*DIRECTIONS FOR THIS TASK:* Go through the data below and retype all of it exactly.

^^^^^^^^

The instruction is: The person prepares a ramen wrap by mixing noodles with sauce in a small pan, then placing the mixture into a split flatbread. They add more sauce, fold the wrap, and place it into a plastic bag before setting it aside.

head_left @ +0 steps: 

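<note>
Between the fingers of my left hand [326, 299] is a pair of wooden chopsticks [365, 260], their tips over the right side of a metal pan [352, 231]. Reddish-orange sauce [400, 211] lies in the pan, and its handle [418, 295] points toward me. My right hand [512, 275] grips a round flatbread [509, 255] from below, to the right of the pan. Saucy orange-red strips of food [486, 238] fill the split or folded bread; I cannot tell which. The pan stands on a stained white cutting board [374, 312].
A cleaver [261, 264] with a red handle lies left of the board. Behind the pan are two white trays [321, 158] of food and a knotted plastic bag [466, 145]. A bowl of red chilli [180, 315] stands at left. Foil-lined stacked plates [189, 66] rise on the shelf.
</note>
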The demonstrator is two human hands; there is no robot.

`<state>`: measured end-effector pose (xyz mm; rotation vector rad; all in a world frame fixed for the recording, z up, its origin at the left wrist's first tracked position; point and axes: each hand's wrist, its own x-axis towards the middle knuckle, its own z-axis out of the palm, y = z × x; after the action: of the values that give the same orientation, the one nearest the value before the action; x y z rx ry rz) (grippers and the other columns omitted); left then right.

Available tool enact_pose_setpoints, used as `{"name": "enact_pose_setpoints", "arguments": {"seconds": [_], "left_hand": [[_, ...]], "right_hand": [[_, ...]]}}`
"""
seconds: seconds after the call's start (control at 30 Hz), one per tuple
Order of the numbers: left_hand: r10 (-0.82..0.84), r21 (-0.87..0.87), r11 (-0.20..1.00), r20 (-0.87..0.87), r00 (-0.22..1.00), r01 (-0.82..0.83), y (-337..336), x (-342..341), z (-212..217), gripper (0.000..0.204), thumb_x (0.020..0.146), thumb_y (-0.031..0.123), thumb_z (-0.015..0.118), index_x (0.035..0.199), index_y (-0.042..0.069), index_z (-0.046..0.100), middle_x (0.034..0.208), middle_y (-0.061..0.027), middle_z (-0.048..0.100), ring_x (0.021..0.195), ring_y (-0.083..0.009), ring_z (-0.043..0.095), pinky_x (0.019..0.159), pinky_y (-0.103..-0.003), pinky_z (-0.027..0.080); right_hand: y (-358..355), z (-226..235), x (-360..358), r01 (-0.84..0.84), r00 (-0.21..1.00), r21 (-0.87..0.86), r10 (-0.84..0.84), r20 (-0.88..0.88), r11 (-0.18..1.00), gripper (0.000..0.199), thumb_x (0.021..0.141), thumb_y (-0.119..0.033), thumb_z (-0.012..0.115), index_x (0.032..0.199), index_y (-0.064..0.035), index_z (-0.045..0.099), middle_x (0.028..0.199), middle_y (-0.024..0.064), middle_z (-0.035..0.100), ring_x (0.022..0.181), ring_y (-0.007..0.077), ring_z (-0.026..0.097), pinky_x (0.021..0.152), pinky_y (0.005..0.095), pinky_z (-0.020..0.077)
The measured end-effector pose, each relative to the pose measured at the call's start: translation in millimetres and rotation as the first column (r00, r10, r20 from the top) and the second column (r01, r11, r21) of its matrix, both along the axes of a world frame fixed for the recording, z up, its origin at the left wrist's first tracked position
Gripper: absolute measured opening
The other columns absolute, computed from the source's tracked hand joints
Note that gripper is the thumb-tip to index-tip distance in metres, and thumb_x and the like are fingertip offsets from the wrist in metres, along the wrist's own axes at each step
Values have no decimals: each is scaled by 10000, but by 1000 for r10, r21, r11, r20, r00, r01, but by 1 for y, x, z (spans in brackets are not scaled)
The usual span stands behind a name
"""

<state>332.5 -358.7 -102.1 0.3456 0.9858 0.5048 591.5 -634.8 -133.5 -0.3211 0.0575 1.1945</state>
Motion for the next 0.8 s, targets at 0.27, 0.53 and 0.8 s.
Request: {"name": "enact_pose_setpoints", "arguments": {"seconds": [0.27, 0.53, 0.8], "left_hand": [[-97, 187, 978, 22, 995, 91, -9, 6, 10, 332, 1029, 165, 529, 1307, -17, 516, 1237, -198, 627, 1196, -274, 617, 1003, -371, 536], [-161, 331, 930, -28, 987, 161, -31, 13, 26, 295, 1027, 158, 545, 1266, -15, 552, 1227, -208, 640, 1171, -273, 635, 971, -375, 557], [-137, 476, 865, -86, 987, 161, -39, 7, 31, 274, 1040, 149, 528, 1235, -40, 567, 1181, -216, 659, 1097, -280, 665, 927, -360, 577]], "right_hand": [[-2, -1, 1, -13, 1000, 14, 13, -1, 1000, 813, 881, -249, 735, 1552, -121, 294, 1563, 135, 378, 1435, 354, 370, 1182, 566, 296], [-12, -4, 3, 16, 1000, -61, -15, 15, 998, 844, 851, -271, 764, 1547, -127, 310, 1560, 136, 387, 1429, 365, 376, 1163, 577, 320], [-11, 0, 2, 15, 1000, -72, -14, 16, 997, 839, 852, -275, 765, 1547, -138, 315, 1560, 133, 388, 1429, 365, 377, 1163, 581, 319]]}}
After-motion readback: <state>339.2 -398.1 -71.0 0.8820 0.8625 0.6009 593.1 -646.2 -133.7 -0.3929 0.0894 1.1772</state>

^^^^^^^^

*EXPECTED OUTPUT:*
The instruction is: The person prepares a ramen wrap by mixing noodles with sauce in a small pan, then placing the mixture into a split flatbread. They add more sauce, fold the wrap, and place it into a plastic bag before setting it aside.

head_left @ +0 steps: 

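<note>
Between the fingers of my left hand [326, 299] is a pair of wooden chopsticks [365, 260], their tips over the right side of a metal pan [352, 231]. Reddish-orange sauce [400, 211] lies in the pan, and its handle [418, 295] points toward me. My right hand [512, 275] grips a round flatbread [509, 255] from below, to the right of the pan. Saucy orange-red strips of food [486, 238] fill the split or folded bread; I cannot tell which. The pan stands on a stained white cutting board [374, 312].
A cleaver [261, 264] with a red handle lies left of the board. Behind the pan are two white trays [321, 158] of food and a knotted plastic bag [466, 145]. A bowl of red chilli [180, 315] stands at left. Foil-lined stacked plates [189, 66] rise on the shelf.
</note>
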The demonstrator is two human hands; there is no robot.

`<state>`: measured end-effector pose (xyz mm; rotation vector rad; all in a world frame fixed for the recording, z up, its origin at the left wrist's first tracked position; point and axes: each hand's wrist, its own x-axis towards the middle knuckle, its own z-axis out of the palm, y = z × x; after the action: of the values that give the same orientation, the one nearest the value before the action; x y z rx ry rz) (grippers and the other columns omitted); left then right.

Available tool enact_pose_setpoints, used as `{"name": "enact_pose_setpoints", "arguments": {"seconds": [_], "left_hand": [[_, ...]], "right_hand": [[_, ...]]}}`
"""
seconds: seconds after the call's start (control at 30 Hz), one per tuple
Order of the numbers: left_hand: r10 (-0.82..0.84), r21 (-0.87..0.87), r11 (-0.20..1.00), r20 (-0.87..0.87), r00 (-0.22..1.00), r01 (-0.82..0.83), y (-337..336), x (-342..341), z (-212..217), gripper (0.000..0.204), thumb_x (0.020..0.146), thumb_y (-0.031..0.123), thumb_z (-0.015..0.118), index_x (0.035..0.199), index_y (-0.042..0.069), index_z (-0.046..0.100), middle_x (0.034..0.208), middle_y (-0.061..0.027), middle_z (-0.048..0.100), ring_x (0.021..0.195), ring_y (-0.083..0.009), ring_z (-0.043..0.095), pinky_x (0.019..0.159), pinky_y (-0.103..-0.003), pinky_z (-0.027..0.080); right_hand: y (-358..355), z (-226..235), x (-360..358), r01 (-0.84..0.84), r00 (-0.21..1.00), r21 (-0.87..0.86), r10 (-0.84..0.84), r20 (-0.88..0.88), r11 (-0.18..1.00), gripper (0.000..0.199), thumb_x (0.021..0.141), thumb_y (-0.119..0.033), thumb_z (-0.012..0.115), index_x (0.032..0.199), index_y (-0.064..0.035), index_z (-0.045..0.099), middle_x (0.028..0.199), middle_y (-0.024..0.064), middle_z (-0.035..0.100), ring_x (0.022..0.181), ring_y (-0.007..0.077), ring_z (-0.026..0.097), pinky_x (0.021..0.152), pinky_y (0.005..0.095), pinky_z (-0.020..0.077)
The measured end-effector pose, each relative to the pose measured at the call's start: translation in millimetres and rotation as the first column (r00, r10, r20 from the top) and the second column (r01, r11, r21) of its matrix, both along the axes of a world frame fixed for the recording, z up, its origin at the left wrist's first tracked position
Gripper: absolute measured opening
The other columns absolute, computed from the source's tracked hand joints
Note that gripper is the thumb-tip to index-tip distance in metres, and thumb_x and the like are fingertip offsets from the wrist in metres, along the wrist's own axes at each step
Values have no decimals: each is scaled by 10000, but by 1000 for r10, r21, r11, r20, r00, r01, but by 1 for y, x, z (spans in brackets are not scaled)
The usual span stands behind a name
"""

<state>332.5 -358.7 -102.1 0.3456 0.9858 0.5048 591.5 -634.8 -133.5 -0.3211 0.0575 1.1945</state>
Motion for the next 0.8 s, targets at 0.27, 0.53 and 0.8 s.
Request: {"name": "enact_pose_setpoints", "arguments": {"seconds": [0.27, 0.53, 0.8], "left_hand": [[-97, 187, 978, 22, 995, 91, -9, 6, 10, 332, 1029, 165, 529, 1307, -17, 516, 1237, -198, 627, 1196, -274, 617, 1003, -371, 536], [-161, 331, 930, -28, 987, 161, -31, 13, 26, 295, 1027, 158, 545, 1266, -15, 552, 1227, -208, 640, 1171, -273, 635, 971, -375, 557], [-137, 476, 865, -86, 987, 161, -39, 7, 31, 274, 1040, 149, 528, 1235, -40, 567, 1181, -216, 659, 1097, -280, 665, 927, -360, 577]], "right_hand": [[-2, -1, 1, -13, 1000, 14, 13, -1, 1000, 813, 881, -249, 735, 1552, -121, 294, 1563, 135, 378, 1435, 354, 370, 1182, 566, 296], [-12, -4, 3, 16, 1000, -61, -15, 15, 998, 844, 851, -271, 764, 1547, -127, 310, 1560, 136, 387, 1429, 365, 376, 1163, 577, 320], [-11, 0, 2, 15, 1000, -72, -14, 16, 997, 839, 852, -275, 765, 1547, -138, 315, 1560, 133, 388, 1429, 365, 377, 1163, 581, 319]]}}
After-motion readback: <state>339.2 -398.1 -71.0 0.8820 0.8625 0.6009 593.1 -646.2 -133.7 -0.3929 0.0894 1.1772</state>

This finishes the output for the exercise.